Hz. Peygamber (s.a.v.) namus ve iffetine küfreden şair Azze'yi affeder. Kurtulan bu rezil ahlaklı şair yeniden ağzını bozar. Saldırır. Yıpratır.

Haddini aşar. Yeniden yakalandığı zaman affını ister ama Hz. Peygamber (s.a.v.) cezalandırır. Ve bir mümin bir yılanın deliğinden ikinci kez ısırılmaz buyurur.


Düşündüren bir hadis

Hz. Peygamber (s.a.v.) bir hadiste kıyamet günü Yüce Allah'ın kendileriyle konuşmayacağı ve kendilerine bakmayacağı üç sınıf insanları sayar.

Bu üç sınıftan özellikle üçüncü sınıfta anılan kişi son derece manidardır. Onu Hz.Peygamber (s.a.v.) şöyle tanımlıyor: Sırf dünyevi bir menfaat için bir imama biat eder. İmam kendisine dünyalık işlerden verirse ona sadık olur. Ama dünyalıktan istediklerini vermezse sadık olmaz sadakat göstermez. (Buhari, Hiyal, 12)

Hadis siyasi bir pozisyonu belki anlatıyor ama dünyadaki her insanı ilgilendiren bir temaya işaret ediyor. İnsanoğlunun bir kısmı Allah'a veya sadık bir imama verdiği sözün değil, dünyasının ve menfaatinin ardındadır. Onun Allah'a veya liderine -imamına- verdiği sözün hiçbir anlamı yok. Samimiyeti tamamıyla menfaatiyle bağlantılıdır.

Ahir zamanda hayat veren bu ikazlara ne kadar da çok muhtacız.


Peygamberimizin (s.a.v) vefatında Hz. Ebu Bekir'in konuşması

Hz. Peygamber (s.a.v.) pazartesi günü öğleye yakın saatte vefat etmiştir. (Hz. Ömer ve Hz. Ali de pazartesi günü şehit edilmişlerdir.) Medine'de büyük bir hüzün, ıstırap, şaşkınlık yaşanıyordu. İnsanlar duydukları habere inanmak istemiyor. Hz. Ömer acı haberin acısını hafifletmek ve münafıkların oluşturabileceği fitneyi bastırmak için ortalıkta dolaşıyor ve şöyle diyordu: "Kim Muhammed (s.a.v.) vefat etmiş derse onu kılıcımla indiririm. O ölmemiş, bilakis Hz. Musa'nın Sina dağında bayıldığı gibi bayılmıştır.

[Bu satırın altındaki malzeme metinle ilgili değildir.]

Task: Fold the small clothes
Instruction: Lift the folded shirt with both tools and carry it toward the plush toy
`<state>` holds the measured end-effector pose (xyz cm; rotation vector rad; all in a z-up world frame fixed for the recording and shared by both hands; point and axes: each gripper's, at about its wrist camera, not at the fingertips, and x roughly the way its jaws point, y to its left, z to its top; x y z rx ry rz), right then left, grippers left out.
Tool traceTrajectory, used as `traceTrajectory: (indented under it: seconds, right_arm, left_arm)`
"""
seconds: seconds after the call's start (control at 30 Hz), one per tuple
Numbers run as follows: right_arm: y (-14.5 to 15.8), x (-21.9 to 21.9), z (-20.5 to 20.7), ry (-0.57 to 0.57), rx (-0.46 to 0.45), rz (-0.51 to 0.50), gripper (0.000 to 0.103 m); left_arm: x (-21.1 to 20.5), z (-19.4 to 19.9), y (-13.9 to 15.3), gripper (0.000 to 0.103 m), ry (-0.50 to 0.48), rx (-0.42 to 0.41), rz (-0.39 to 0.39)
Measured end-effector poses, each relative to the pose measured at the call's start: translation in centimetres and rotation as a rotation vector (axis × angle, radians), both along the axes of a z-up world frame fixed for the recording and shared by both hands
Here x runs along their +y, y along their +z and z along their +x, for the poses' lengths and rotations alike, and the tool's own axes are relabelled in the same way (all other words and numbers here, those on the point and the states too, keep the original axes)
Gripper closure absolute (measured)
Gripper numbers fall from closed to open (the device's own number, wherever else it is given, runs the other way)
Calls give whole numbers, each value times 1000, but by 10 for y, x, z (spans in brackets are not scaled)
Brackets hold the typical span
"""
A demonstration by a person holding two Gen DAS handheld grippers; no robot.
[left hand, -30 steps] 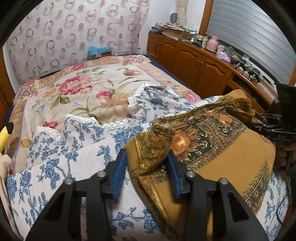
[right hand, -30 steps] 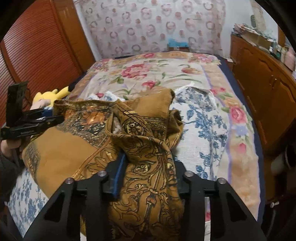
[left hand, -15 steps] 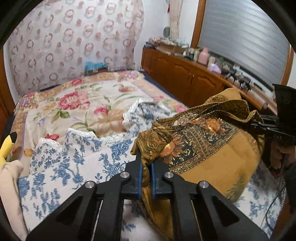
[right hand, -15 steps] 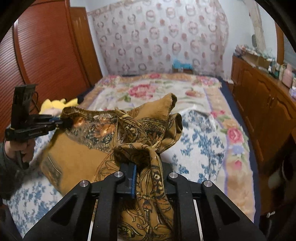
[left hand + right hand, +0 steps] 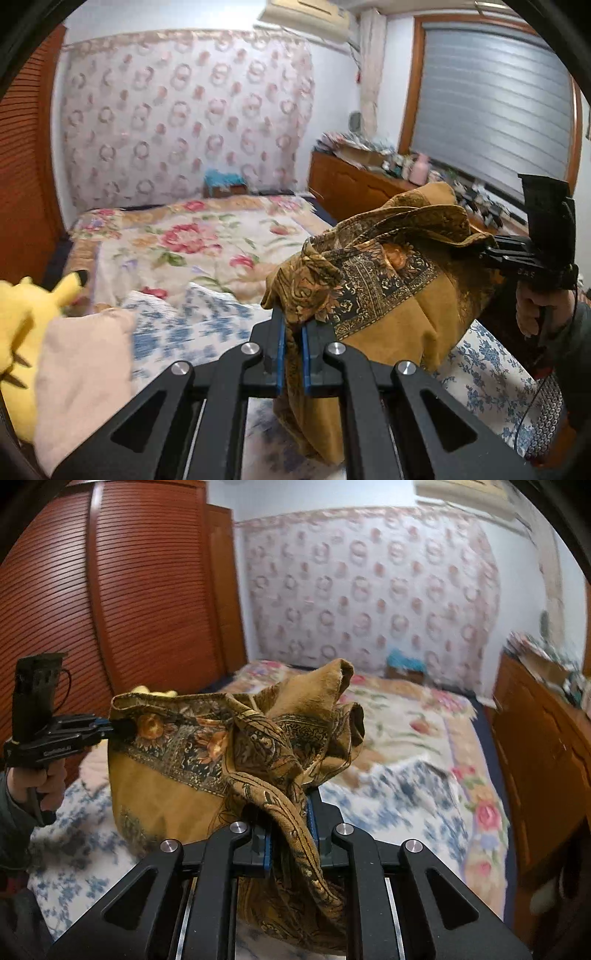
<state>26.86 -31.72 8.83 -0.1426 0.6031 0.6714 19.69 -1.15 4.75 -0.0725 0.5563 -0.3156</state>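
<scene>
A mustard-brown garment (image 5: 391, 295) with a dark ornate floral border hangs in the air above the bed, held at two ends. My left gripper (image 5: 291, 332) is shut on one bunched corner of it. My right gripper (image 5: 290, 819) is shut on the other end of the same garment (image 5: 177, 775). In the left wrist view the right gripper (image 5: 491, 254) shows at the far right, pinching the cloth. In the right wrist view the left gripper (image 5: 114, 725) shows at the left, pinching the border. The cloth sags between them, crumpled.
A blue-and-white floral cloth (image 5: 207, 325) lies on the bed under the garment, over a flowered bedspread (image 5: 192, 236). A yellow plush toy (image 5: 22, 317) and a pink cloth (image 5: 81, 369) lie at the left. A wooden dresser (image 5: 546, 746) runs along the right, and a louvred wardrobe (image 5: 129, 602) stands at the left.
Both grippers closed on the brown garment and lifted it off the bed. Both views have tilted up and now show more of the walls.
</scene>
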Motion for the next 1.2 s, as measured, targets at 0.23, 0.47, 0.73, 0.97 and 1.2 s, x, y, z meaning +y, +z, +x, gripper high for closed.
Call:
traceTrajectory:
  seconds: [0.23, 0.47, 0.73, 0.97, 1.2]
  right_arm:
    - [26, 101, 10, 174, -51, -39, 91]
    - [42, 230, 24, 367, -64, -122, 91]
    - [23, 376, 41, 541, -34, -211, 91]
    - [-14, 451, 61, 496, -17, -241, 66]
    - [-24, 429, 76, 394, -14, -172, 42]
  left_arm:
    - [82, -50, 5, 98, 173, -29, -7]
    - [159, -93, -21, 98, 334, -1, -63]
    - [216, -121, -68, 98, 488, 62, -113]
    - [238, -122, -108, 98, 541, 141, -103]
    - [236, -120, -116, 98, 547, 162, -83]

Ortalıkta tam bir kaos vardı. İşte tam bu ortamda Hz.Ebu Bekir çıkageldi. Önce Hz. Peygamber'in (s.a.v.) uzandığı odaya gitti. Resulullah'ın vefat ettiğini gördü. Sevdiği dostuna sarıldı uzun uzun ağladı. Ağıt yaktı O'na. "Bizi yalnız bıraktın ve gittin öyle mi" dedi. "Vallahi Allah bir daha sana acı yaşatmayacak" dedi.

Ve sonra odadan çıktı. Odadaki gibi iki büklüm değil, dimdik yürüdü. Medine minberine çıktı. Binlerce insan onun söyleyeceklerini dinlemek için oraya akın ettiler. O Efendimizin vefat edip etmediğini ilan edecekti.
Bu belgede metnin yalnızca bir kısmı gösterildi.